Mesdames, Messieurs, déjà en l'an 150 avant notre ère, le romain Caton l'ancien écrivit ici à Rome le Traité de l'agriculture qui allait marquer son époque d'une empreinte indélébile. Malgré les deux siècles de progrès scientifiques et les cinq décennies de révolution verte, la question de la faim demeure toujours lancinante. Le Sommet mondial de l'alimentation tenu ici à Rome en novembre 1996 devait nous conduire à la réduction du nombre des affamés de moitié d'ici 2015, donc on en aurait 400 millions environ. Aujourd'hui, cinq ans après, où en sommes-nous? Les données les plus récentes de la FAO montrent que la sous-alimentation a fait encore près de 815 millions de personnes. La solution au problème de la faim serait-elle agricole ou politique? Pour nous, elle n'est pas agricole, car les moyens nécessaires à la satisfaction des besoins alimentaires de l'humanité sont disponibles et depuis quatre décennies, le monde produit suffisamment d'aliments pour nourrir convenablement toute la population humaine. Il s'agit là, non d'une solution agricole mais d'une remise en question de la répartition des richesses. En effet, la richesse de un pour cent de la population mondiale est équivalente à celle des 57 pour cent de la population la plus pauvre. En d'autres termes, cette minorité de un pour cent possède autant de ressources que les 2,7 milliards de pauvres dont près de 1,2 milliards survivent avec moins de un dollar par jour, paradoxe nutritionnel et sanitaire insinuant, d'un côté 300 millions d'obèses, et de l'autre 800 milions d'affamés. La Déclaration de Rome sur la Sécurité alimentaire doit nous interpeller chaque jour davantage. Les programmes d'aides alimentaires ont été trop souvent perçus comme des analgésiques quand l'humanité a tant besoin de médicaments nutritifs pour enfin éradiquer ce fléau qu'est la faim. Aussi, sommes nous résolus à dynamiser une stratégie nationale de réduction de la pauvreté en dépit des sanctions économiques imposées à notre pays.
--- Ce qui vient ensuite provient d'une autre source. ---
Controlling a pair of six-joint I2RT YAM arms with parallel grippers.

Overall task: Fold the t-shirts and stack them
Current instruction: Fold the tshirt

Nous en profitons pour adresser un merci bien spécial aux amis, qui comme nous, s'opposent à ces sanctions économiques.

Monsieur le Président, vouloir atteindre les objectifs de ce Sommet c'est vouloir trouver la réponse aux aléas climatiques, géo-économiques et politiques. Il y va donc de la bonne gouvernance de la gestion transparente des ressources publiques, de la lutte contre la corruption et l'impunité, de la lutte contre le terrorisme et le trafic de la drogue. Il y va du renforcement des institutions démocratiques, du respect des libertés fondamentales et des droits de la personne: le droit à la nourriture est sacré! La volonté politique et la volonté collective se révèlent nécessaires et indispensables pour y parvenir. A propos de ce point névralgique et cette volonté politique, ce mois de juin 2002 évoque deux faits historiques survenus en juin 1963 et juin 1802. En juin 1963, face à l'acuïté des problèmes de la faim, les mots célèbres du Président John Kennedy ont fait vibrer, au-delà de sa mort, les coeurs de 1300 personnes réunis en congrès à Washington. Je cite: "Notre génération est capable, a les moyens et la possibilité de faire disparaître la faim de la surface de la terre, il faut seulement le vouloir" fin de citation. En juin 1802, l'arrestation et la déportation de Toussaint Louverture allait briser non seulement sa volonté ou celle des esclaves mais bien les chaînes de l'esclavage, car avec la proclamation de notre indépendance deux ans plus tard. Grâce à cette volonté inébranlable, naquit alors la première République nègre du monde. A la veille de la célébration du bicentenaire de notre indépendance, cette même volonté nous anime et revitalise nos tissus pour la mise en oeuvre des résolutions de ce Sommet. Au seuil de ce nouveau millénaire, où la globalisation de l'économie poussent les plus riches à fuir les plus affamés, un peu à l'image des galaxies s'éloignant les unes des autres à cause de l'expansion de l'univers, puissions nous nous rapprocher les uns des autres pour combattre la faim. A travers le monde se répandront alors des rayons de justice et de paix. Grazie! (Merci!).